*Activity*. Return every line from the one with "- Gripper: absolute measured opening" through the one with "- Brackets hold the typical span", inclusive, exactly as it appears below.

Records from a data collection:
--- START ---

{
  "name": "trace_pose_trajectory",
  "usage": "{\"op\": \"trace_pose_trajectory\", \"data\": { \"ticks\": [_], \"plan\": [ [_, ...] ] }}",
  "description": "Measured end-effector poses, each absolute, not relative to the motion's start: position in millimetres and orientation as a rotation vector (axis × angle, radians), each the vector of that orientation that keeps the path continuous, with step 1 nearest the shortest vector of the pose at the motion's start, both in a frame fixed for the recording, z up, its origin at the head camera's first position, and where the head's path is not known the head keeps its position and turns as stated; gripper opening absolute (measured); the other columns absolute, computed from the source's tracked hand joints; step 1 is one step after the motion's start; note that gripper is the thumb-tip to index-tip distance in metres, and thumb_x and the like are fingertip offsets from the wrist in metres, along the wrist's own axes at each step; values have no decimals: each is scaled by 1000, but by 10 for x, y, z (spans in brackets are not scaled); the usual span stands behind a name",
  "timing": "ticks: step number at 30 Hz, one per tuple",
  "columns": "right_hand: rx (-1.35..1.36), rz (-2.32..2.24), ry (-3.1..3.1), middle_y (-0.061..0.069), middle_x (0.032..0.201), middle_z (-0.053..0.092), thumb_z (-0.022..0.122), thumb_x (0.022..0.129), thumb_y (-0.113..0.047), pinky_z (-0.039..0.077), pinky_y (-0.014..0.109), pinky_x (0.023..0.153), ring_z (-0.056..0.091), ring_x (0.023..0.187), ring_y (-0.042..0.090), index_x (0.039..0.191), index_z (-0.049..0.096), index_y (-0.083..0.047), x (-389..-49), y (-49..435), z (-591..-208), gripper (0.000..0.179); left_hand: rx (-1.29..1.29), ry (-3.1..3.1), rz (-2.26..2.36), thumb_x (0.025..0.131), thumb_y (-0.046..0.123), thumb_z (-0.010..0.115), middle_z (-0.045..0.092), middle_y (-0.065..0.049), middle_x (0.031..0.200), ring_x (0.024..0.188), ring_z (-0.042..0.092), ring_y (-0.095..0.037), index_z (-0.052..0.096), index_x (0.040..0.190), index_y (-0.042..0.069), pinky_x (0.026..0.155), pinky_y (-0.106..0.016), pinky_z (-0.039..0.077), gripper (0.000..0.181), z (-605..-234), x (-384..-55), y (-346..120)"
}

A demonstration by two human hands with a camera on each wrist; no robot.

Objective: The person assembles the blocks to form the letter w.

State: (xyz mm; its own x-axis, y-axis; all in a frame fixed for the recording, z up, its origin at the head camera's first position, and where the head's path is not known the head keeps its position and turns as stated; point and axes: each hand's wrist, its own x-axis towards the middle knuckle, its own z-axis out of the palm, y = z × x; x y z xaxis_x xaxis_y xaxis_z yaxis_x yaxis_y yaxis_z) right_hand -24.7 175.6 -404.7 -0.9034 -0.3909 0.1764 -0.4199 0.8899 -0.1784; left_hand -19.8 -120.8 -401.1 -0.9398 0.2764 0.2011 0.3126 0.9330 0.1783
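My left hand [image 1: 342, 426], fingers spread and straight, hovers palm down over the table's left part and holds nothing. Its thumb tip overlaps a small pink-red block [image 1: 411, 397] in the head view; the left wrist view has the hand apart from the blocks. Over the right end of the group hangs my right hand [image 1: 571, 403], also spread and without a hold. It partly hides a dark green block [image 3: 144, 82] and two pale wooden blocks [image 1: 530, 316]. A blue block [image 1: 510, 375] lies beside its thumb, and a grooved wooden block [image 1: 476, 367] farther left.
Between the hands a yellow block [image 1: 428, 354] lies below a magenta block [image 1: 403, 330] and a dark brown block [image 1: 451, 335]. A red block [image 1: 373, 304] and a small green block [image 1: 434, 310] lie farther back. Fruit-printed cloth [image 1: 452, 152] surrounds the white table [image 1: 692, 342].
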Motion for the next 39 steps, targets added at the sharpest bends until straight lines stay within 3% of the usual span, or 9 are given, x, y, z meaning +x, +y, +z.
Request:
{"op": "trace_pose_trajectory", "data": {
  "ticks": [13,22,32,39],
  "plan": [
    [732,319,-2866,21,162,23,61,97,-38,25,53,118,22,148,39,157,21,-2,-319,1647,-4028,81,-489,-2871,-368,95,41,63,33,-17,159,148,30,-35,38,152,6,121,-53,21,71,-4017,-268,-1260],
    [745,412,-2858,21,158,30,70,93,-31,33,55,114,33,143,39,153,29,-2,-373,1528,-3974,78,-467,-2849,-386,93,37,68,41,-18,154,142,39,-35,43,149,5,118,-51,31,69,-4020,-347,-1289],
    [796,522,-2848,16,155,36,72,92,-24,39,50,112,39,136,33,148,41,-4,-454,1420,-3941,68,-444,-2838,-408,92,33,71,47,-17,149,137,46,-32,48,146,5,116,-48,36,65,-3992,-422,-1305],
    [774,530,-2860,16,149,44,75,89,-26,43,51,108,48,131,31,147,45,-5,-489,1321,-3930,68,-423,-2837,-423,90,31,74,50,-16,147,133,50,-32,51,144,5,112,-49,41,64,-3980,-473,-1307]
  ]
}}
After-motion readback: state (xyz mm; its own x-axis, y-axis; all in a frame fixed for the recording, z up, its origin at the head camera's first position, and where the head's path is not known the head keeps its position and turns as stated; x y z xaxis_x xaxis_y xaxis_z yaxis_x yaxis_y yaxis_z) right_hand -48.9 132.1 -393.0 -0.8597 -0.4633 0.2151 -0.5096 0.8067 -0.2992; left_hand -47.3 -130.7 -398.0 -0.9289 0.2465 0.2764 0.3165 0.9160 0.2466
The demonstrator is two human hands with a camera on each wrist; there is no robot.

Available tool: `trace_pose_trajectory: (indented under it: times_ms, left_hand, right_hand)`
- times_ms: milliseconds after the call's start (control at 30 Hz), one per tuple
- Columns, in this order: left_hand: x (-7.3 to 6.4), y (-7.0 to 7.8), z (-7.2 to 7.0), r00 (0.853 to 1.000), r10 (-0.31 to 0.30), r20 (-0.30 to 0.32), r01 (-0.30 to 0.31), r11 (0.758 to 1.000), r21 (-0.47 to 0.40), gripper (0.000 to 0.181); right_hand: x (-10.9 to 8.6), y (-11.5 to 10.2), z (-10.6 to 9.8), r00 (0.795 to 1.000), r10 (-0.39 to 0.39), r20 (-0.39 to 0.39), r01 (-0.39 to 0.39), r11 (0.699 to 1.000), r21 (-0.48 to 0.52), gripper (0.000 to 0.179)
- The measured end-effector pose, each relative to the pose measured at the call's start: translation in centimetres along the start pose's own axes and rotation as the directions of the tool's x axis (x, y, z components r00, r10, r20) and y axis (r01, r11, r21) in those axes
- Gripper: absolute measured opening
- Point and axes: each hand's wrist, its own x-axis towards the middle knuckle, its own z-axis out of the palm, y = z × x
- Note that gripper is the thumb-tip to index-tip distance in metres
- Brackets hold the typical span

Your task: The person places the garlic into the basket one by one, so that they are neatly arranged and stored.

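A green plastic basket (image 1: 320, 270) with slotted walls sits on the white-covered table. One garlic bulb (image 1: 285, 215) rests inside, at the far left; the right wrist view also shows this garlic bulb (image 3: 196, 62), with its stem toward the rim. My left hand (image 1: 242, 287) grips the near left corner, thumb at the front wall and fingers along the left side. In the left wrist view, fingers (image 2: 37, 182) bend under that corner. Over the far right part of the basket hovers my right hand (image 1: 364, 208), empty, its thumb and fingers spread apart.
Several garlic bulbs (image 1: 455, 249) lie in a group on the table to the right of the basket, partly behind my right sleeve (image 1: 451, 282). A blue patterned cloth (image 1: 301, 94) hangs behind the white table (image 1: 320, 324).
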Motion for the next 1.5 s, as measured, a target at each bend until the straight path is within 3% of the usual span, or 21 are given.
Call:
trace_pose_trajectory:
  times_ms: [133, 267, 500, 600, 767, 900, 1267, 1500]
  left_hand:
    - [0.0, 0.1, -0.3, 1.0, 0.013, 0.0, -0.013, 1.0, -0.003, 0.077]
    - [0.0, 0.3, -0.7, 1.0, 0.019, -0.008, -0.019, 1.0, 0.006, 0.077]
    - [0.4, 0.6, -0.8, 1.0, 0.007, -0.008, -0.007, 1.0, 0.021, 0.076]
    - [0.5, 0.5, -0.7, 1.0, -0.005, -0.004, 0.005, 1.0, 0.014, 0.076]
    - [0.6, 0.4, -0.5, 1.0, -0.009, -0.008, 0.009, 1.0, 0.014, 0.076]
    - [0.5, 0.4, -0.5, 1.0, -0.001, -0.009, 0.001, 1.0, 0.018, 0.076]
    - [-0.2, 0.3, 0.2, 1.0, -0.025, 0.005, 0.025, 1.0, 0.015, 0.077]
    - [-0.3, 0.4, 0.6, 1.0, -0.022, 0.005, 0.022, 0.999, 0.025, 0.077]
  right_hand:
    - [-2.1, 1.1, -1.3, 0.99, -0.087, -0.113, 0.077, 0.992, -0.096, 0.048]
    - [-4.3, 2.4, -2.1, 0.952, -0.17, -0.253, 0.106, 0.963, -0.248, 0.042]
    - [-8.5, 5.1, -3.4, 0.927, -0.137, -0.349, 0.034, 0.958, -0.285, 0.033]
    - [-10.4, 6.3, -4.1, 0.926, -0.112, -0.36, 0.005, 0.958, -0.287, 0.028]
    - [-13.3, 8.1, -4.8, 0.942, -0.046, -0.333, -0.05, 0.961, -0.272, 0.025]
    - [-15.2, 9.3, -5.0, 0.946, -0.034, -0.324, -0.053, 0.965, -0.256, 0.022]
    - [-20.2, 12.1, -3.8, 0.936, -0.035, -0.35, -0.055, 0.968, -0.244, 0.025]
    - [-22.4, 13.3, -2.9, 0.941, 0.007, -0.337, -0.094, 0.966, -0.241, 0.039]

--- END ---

*Output for this exercise*.
- Gripper: absolute measured opening
- Point and axes: each hand's wrist, its own x-axis towards the middle knuckle, its own z-axis out of the palm, y = z × x
- Note that gripper is the thumb-tip to index-tip distance in metres
- Brackets hold the typical span

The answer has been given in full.